Nothing seems to be going right for Julie Dorinsky. Her best friend, Abby is hanging with the gifted crowd, while Julie's struggling to keep up in school. She can't even read the notes Abby passes her in class. It seems as if everybody, from her snooty older sister, Alexia, to her baby brother, Bean, is smarter than she is. There must by one thing she's good at.

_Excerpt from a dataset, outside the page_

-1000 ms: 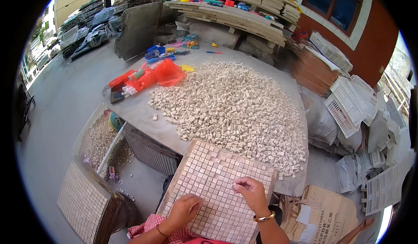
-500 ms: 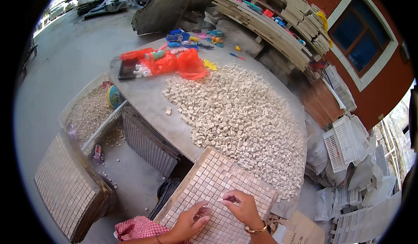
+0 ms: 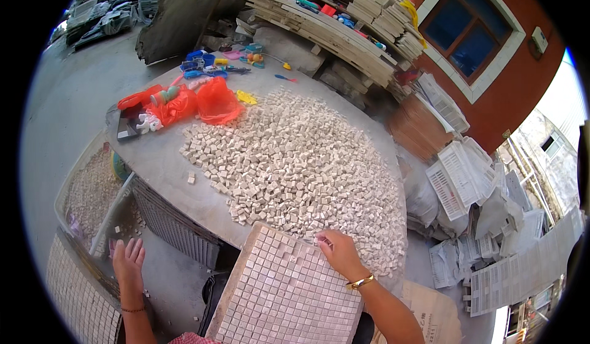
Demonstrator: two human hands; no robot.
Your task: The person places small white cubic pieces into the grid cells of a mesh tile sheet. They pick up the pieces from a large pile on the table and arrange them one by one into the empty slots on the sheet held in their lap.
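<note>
A mosaic board [image 3: 276, 289] of small square beige tiles in a grid lies tilted in front of me, with a few gaps near its upper part. My right hand [image 3: 339, 253] is at the board's far edge, where it meets a heap of loose stone tiles [image 3: 295, 160]. Its fingertips are pinched together; whatever they hold is too small to make out. Off to the left, my left hand [image 3: 128, 263] is raised with fingers spread and nothing in it, over the space beside the plastic bin [image 3: 58, 206].
Red plastic bags [image 3: 218, 101] and bright toys [image 3: 203, 61] sit at the table's far left. Stacked tiled boards [image 3: 80, 282] stand at lower left, more grid panels [image 3: 166, 218] beneath the table edge. White plastic crates [image 3: 455, 184] pile up on the right.
My left hand has left the board and swung out to the left, opening. My right hand has moved up to the board's far edge. The view has turned to the right.
</note>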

In One Thing I'm Good At, Karen Lynn Williams has created a warm and winning portrait of a young girl discovering her hidden talents.

Editorial Reviews

From Publishers Weekly

Julie Dorinsky believes she is "a dumb kid who couldn't do anything right." In fact, little seems to be going right for this fourth-grader. A shaky speller and slow reader, she's afraid to show her parents her stack of "poor work" school papers and she is losing her best friend to the class snob. Things are equally rocky on the home front. Julie's father is recovering from a heart attack, so her mother has taken a secretarial job and often seems "tired or upset or busy." Once Julie's confidante, her older sister, Alexia, is now dismissive and condescending ("You are so stupid!... You can't even take a phone message!" she screams when Julie takes down a caller's name and number incorrectly). At times, the girl's ineptitude is overblown, and most readers will quickly pick up on the ways Julie positively influences her bright and likable four-year-old brother. She patiently teaches him to write his name, make a kite and dial 911. When their father passes out and the boy phones in a life-saving call for help, it becomes clear to everyone--especially Julie--that the one thing she is good at is teaching. Williams (Galimoto) delivers an encouraging message for any middle-grader short on confidence and self-esteem. Ages 8-up. (Oct.)
Copyright 1999 Reed Business Information, Inc.

From Library Journal

Grade 3-5-Fourth-grader Julie thinks of herself as a real loser. She has trouble reading and she can't spell. She has "poor work" papers that need a parent's signature, but she doesn't want to upset her father, who has recently had a heart attack. She finds herself leading a life of lies, pretending that she's capable of reading difficult books, saying that she has finished her homework, and telling her sister that their father has already seen the test she failed. Then her teacher assigns an essay on "One Thing I'm Good At." Julie is discouraged, believing there is nothing she excels in, but when her father passes out, her four-year-old brother credits Julie with having previously taught him to call 911. She begins to feel better about herself, knowing that what she did helped to save her father's life. Williams has created a cast of realistic characters that includes a crabby teenager, a frustrated substitute, and a teacher's pet. A satisfying story with an important message about self-image.
Anne Knickerbocker, Cedar Brook Elementary School, Houston, TX
Copyright 1999 Reed Business Information, Inc.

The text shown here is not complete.